David Clarke, president of the DC chapter of the Guild of Natural Science Illustrators (a great group that I considered joining once, long ago and several careers away), just passed along an invitation to an event next week. The artists who created the work in the Smithsonian’s NMNH Hall of Human Origins will be talking about their process, the science behind it, the equipment they use and the working of their studios. While this is the DC GNSI meeting, they are graciously opening it to the public, so if you are in the DC area, consider attending.

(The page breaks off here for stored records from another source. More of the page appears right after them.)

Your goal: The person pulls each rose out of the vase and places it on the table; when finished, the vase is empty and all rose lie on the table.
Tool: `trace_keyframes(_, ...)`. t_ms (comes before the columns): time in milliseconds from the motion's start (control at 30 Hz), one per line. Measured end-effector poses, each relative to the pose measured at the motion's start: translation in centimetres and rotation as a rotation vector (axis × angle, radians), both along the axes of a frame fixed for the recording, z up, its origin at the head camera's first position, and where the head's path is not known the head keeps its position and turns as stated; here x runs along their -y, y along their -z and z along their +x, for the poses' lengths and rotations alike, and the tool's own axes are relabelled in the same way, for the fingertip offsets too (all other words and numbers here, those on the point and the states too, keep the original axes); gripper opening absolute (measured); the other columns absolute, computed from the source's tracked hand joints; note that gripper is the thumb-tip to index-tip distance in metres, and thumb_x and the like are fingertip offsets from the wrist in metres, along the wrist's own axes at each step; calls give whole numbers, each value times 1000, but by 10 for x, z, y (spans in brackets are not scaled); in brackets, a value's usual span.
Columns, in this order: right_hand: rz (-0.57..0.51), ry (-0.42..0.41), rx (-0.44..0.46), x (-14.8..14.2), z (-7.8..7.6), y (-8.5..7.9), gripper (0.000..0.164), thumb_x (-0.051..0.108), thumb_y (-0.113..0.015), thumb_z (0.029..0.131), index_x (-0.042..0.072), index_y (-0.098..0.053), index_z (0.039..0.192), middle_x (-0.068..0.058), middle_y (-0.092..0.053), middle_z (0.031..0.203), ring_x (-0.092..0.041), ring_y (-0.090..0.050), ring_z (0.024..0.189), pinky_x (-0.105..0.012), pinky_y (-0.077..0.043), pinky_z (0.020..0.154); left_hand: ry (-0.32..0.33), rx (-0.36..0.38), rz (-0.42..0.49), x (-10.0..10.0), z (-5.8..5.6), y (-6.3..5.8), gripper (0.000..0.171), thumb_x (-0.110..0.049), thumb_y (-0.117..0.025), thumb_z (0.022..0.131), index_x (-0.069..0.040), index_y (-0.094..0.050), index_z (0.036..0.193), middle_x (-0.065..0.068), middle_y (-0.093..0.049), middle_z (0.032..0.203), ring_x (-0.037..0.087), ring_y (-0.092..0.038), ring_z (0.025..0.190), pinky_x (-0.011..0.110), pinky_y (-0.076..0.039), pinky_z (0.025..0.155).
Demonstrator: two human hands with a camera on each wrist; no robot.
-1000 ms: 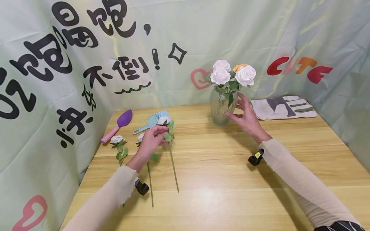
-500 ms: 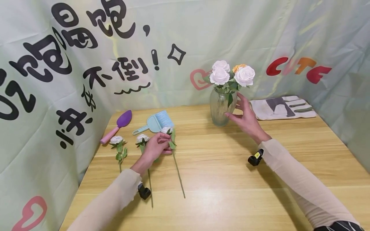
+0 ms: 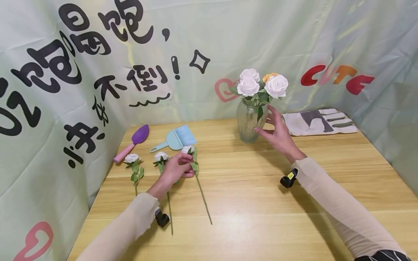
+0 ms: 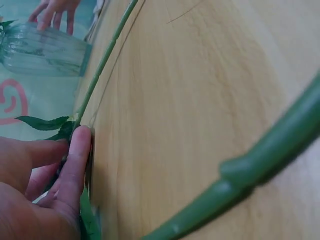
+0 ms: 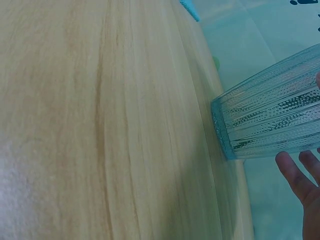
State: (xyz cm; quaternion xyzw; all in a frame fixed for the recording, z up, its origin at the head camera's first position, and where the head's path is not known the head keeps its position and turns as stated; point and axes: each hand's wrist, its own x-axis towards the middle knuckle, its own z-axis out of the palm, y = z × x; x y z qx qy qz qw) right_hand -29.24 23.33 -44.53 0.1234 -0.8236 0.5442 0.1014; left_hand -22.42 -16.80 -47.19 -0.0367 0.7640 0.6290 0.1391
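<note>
My left hand pinches an artificial white rose just below its bloom, among the leaves. Its thin green stem slants toward the front of the table, and the left wrist view shows thumb and fingertips at the leafy stem. My right hand holds the ribbed glass vase by its right side, thumb in front and fingers further back. White roses and an orange flower stand upright in the vase. Two more white roses lie left of my left hand, a middle one and a far-left one.
Behind the roses lie a light blue dustpan and brush and a purple trowel with a pink handle. A white and grey work glove lies right of the vase. Printed cloth closes off the back and sides.
My left hand has lowered the rose a little, toward me and to the right, and its stem end has swung right. My right hand and the vase stay in place.
</note>
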Motion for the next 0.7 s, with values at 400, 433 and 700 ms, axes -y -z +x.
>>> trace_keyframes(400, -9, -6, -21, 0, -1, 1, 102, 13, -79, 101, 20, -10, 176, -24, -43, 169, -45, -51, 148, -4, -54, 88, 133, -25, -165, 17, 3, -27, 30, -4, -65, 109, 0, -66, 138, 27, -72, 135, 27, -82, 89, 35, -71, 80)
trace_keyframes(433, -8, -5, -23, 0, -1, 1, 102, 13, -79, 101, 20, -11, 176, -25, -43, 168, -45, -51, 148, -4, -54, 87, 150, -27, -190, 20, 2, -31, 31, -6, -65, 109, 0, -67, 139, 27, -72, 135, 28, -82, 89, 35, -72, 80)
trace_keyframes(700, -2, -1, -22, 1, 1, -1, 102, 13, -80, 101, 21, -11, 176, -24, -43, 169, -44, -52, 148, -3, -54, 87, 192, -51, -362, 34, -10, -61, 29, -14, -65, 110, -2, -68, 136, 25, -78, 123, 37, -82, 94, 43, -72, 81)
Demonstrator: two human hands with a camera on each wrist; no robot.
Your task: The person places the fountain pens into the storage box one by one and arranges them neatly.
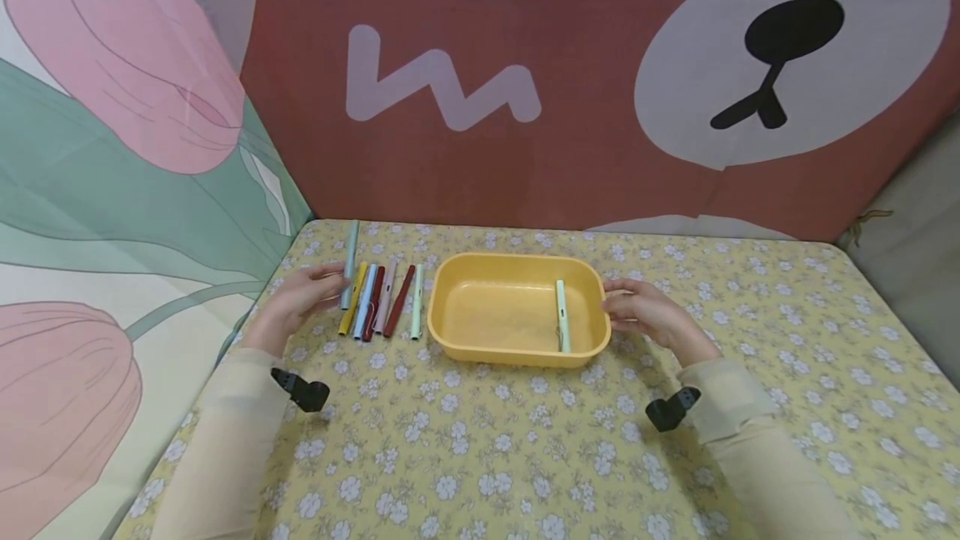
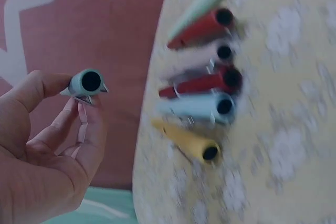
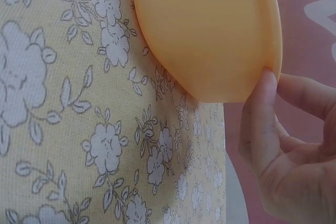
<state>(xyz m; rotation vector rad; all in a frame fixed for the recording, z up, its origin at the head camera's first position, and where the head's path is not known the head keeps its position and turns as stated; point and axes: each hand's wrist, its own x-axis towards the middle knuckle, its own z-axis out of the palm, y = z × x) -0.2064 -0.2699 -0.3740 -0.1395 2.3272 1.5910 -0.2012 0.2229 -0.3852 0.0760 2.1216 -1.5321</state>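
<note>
A blue-green pen (image 1: 350, 265) is pinched upright between the thumb and fingers of the left hand (image 1: 302, 298), raised beside the left end of a row of pens. In the left wrist view its dark round end (image 2: 92, 81) faces the camera, with a clip at the side. The row includes a yellow pen (image 1: 353, 298), a light blue pen (image 1: 365, 302), a mauve pen (image 1: 386, 298), a mint pen (image 1: 417, 302) and two dark red ones. At the right end of a yellow tray (image 1: 517, 357), the right hand (image 1: 648, 311) grips the rim with its fingertips. Inside lies a pale green pen (image 1: 562, 315).
A floral yellow cloth (image 1: 480, 457) covers the table. Behind it stands a brown printed backdrop (image 1: 585, 148), with a flower-patterned panel (image 1: 127, 190) along the left. Small black cameras (image 1: 300, 390) are strapped to both wrists.
</note>
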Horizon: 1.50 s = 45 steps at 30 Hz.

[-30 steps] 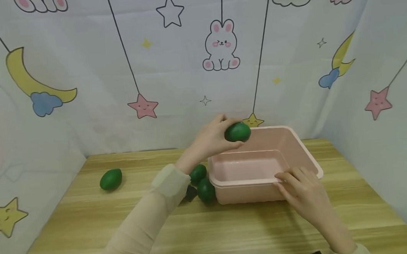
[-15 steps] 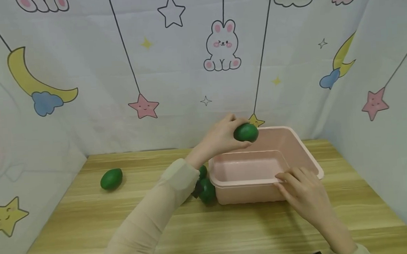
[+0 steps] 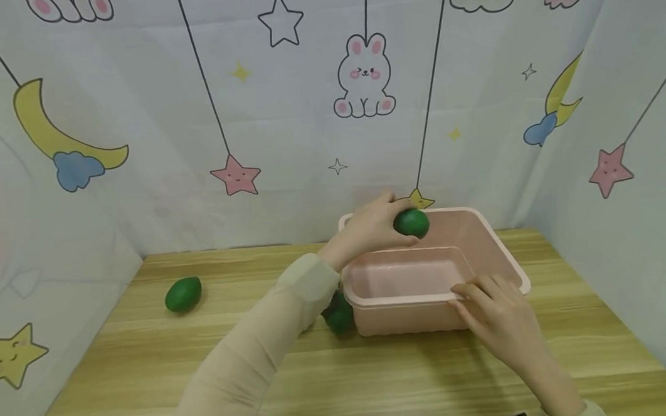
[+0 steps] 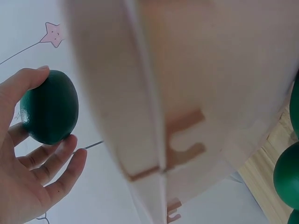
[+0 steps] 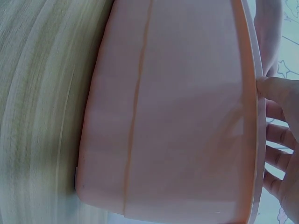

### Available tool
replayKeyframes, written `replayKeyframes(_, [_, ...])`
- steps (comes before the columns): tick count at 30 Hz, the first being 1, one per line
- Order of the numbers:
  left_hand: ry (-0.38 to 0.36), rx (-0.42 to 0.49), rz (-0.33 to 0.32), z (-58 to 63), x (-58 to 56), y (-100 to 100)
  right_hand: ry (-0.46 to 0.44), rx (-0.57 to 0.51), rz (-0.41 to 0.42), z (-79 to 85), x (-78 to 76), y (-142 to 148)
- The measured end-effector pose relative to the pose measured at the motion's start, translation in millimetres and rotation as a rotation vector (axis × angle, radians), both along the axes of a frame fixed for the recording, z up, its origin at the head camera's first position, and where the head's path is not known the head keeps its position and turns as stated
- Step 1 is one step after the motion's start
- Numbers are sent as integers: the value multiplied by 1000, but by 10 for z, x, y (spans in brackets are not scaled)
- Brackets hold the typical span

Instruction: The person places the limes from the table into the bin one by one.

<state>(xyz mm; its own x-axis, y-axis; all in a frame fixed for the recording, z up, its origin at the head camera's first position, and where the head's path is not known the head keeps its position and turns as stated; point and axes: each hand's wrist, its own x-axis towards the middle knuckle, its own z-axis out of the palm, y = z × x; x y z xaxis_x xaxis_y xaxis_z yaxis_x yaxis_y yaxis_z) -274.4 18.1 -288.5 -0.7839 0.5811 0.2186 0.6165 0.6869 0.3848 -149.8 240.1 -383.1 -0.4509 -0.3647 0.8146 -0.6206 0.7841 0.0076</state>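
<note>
In the head view my left hand (image 3: 368,228) grips a glossy green egg-shaped fruit (image 3: 412,224) over the back part of a pink plastic bin (image 3: 412,317). The left wrist view has the thumb and fingertips around this fruit (image 4: 50,107), above the bin's rim. My right hand (image 3: 499,315) pinches the front rim near the right corner. Seen from the right wrist, its thumb lies on the outside and the fingers are over the inner side of the rim (image 5: 259,140). The visible bin floor (image 3: 410,273) is bare.
Against the bin's left side rest more green fruits (image 3: 338,314), partly hidden by my left sleeve (image 3: 271,318). A single green fruit (image 3: 183,295) lies at the far left of the wooden table (image 3: 376,388). A patterned white cloth (image 3: 294,109) hangs behind and at both sides.
My left hand has carried the green fruit to the right and slightly lower, over the bin. The right hand keeps its hold on the front rim.
</note>
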Motion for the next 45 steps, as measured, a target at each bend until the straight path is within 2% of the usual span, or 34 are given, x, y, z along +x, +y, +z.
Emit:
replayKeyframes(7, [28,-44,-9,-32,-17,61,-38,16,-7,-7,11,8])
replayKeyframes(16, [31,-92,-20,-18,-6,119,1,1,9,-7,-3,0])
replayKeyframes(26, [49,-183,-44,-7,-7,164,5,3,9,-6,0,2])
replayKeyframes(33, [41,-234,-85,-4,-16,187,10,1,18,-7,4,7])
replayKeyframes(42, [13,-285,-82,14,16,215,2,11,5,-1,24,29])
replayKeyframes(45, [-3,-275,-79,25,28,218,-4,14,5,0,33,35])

More info about the event below the fold. If you’re not in DC, you may still wish to check out the websites of artists Karen Carr (who painted the prehistoric cave painter above – how meta!) and John Gurche.
Presentation: The Art of the Hall of Human Origins: An Evening with John Gurche and Karen Carr
Wednesday, March 16, 2011, 6:00 – 8:00 PM
In the Cathy Kerby Room of the NMNH (3rd Floor, East Court)
Tonight, paleo-artists John Gurche and Karen Carr will discuss the science and techniques behind their work for the Smithsonian National Museum of Natural History’s Hall of Human Origins.
John Gurche has over 30 years experience as a paleo-artist including work for the Smithsonian, Field and American Museums of Natural History, National Geographic and the US Postal Service. He received the Lanzendorf PaleoArt Prize from the Society of Vertebrate Paleontology in 2000 for his mural of Sue the Tyrannosaurus in the Field Museum. Using his training as an artist, anthropologist and paleontologist along with the latest forensic techniques, John sculpted the lifelike reconstructions of early human busts along with five bronze statues of different early species on display in the Hall.
Wildlife and natural history artist Karen Carr has
displayed her artwork, in both traditional and electronic media, in publications, zoos, museums and parks across the United States, Japan and Europe. Her most recent works include major illustration projects and publications for the Smithsonian Institution, the Audubon Society, Random House, HarperCollins and others, and she has authored or illustrated more than a half-dozen recent books for young readers. Her studio provided more than 700 images for the Hall, including murals, illustrations, graphics and maps, A/V components and other images.
For those who need an escort, congregate in the Constitution Ave. Lobby of the National Museum of Natural History between 5:30 and 6:00 PM.
If you need to park in the Natural History Parking Lot, bring a printed copy of this message to show the parking guard. Enter on the West side from Constitution Avenue.